The nomination reads as follows:

"I would like to nominate Vince_UK for this. The story is that on Saturday morning at about 2am, I fell in my bedroom and was unable to reach my phone, so I sent a PM to Vince asking if there was anything I could do to get help. (If I hadn't been able to reach my tablet either, I would have been stuck.) Instead of just advising me, he contacted someone in Newcastle, who rang the Newcastle ambulance service, and they passed the message on.

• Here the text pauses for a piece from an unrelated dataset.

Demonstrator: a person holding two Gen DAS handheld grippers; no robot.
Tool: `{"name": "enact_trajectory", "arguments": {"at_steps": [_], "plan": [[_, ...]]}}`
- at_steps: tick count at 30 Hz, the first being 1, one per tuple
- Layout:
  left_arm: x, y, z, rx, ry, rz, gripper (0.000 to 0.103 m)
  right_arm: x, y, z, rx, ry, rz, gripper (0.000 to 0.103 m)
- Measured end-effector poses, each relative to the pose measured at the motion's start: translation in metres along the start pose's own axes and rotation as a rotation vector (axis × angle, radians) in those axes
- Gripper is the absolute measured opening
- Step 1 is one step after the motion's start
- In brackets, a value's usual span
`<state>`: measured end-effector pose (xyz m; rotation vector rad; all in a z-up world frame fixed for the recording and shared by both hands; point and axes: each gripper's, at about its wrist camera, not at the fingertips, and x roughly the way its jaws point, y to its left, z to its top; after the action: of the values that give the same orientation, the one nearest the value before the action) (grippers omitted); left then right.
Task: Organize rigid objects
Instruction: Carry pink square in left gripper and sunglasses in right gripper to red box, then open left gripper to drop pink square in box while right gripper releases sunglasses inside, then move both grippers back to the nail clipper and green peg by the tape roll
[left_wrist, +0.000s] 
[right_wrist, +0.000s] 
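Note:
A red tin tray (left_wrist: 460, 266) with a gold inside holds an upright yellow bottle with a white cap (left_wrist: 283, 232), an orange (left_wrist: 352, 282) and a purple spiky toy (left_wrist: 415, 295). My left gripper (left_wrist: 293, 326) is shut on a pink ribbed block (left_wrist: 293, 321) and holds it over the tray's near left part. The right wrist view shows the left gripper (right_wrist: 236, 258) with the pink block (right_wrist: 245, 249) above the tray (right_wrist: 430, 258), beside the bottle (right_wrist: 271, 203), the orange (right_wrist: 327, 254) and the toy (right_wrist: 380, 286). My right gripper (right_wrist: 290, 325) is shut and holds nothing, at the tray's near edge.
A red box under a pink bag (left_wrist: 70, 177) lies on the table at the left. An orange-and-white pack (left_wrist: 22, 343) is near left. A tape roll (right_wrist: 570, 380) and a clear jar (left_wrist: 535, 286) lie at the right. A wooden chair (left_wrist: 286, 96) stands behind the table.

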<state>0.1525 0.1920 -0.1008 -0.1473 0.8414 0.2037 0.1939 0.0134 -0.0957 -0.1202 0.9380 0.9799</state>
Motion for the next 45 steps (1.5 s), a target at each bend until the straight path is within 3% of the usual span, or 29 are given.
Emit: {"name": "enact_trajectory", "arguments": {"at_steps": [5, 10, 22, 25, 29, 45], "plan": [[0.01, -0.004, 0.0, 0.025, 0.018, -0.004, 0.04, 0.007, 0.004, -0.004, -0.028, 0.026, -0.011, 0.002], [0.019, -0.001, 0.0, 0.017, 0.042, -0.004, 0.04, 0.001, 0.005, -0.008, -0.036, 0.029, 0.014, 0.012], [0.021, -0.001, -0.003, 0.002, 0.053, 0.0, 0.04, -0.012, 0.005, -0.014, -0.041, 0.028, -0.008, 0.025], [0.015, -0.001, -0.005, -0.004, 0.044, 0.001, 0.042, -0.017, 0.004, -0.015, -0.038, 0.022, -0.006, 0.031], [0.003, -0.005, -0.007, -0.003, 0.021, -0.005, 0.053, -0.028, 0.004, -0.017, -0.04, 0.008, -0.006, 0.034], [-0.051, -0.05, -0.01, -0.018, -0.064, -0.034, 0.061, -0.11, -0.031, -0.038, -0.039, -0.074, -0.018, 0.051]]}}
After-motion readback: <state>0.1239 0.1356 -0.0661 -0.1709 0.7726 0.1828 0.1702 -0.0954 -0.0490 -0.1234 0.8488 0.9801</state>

The paramedics were thus able to get in to me (thank goodness for my keysafe as well)"

Many thanks to Vince for ensuring that the member got the attention they needed


----------



## Martin Canty (Mar 26, 2018)

Good one, Vince......


----------



## Vince_UK (Mar 27, 2018)

This has moved me immensely, it really has. Thank you .


----------



## Northerner (Mar 27, 2018)

One of life's good guys Vince, thank you


----------



## Lanny (Mar 27, 2018)

Above & beyond the call of duty, Vince! You dserve the accolade. What a great friend to have?


----------



## Vince_UK (Mar 27, 2018)

@Lanny Thank you Lanny


----------



## Carolg (Mar 27, 2018)

Well done Vince and great thinking. Also for the person who made nomination, really thoughtful


----------



## Robin (Mar 27, 2018)

Yay! Go Vince!


----------



## Kaylz (Mar 27, 2018)

Woohoo go for it my lovely!  xx


----------



## mikeyB (Mar 27, 2018)

Hero indeed, Vince. There’s a pint for you if we ever get to meet in the frozen North of England. Well deserved accolade, for sure


----------



## Vince_UK (Mar 27, 2018)

Thanks all,
Any credit should really go to the Ambulance Services in both Newcastle and London who responded very quickly indeed. It would have been easy for them to pass it off as a hoax call but they didn't. They deserve full credit. and recognition.


----------



## Vince_UK (Mar 27, 2018)

Thanks Mike, will hold you to that


----------



## Ljc (Mar 27, 2018)

Oh WOW Vince. Yes the Ambulance services deserves credit but so do you too Vince. Here’s a big pat on the back from me for doing all you could to get help.


----------



## Vince_UK (Mar 27, 2018)

Thanks LIn. I feel anyone of us would have done it also.


----------



## SB2015 (Mar 27, 2018)

Glad you were there, and well done to all for following up your action.
A hero indeed.


----------



## Vince_UK (Mar 27, 2018)

Thanks @SB2015


----------



## Grannylorraine (Mar 27, 2018)

Very deserved.  Well done Vince.


----------



## Vince_UK (Mar 27, 2018)

Grannylorraine said:


> Very deserved.  Well done Vince.


Thank you @Grannylorraine


----------



## Naty (Mar 27, 2018)

Good work Vince


----------



## Vince_UK (Mar 27, 2018)

Naty said:


> Good work Vince


Thanks Naty


----------



## Bloden (Mar 27, 2018)

Wow, Vince, what a bloke!


----------



## ukjohn (Mar 27, 2018)

*I would like to add my best wishes to a very thoughtful gentleman, a true hero to go that extra mile for one of our family in difficulty. Well done Vince.

John.*


----------



## Diabetes UK (Mar 27, 2018)

Well done for using your initiative and so glad that you were able to help! A very well deserved nomination, well done Vince


----------



## Amigo (Mar 27, 2018)

I think you should win a year’s supply of Moser Roth mister for being such a caring, helpful guy!


----------



## Wirrallass (Mar 27, 2018)

Vince, I recall you messaged me asking if I was there and that it was urgent ~ but of all the nights that I didnt have insomnia, you reached out to me for help!  But alas I was asleep for a change and didn't pick up your message until the next morning ~ and reading through that thread later, I saw that you asked if any other ladies were there too ~ unfortunately it appeared the whole forum was sleeping and that was about 02.00am.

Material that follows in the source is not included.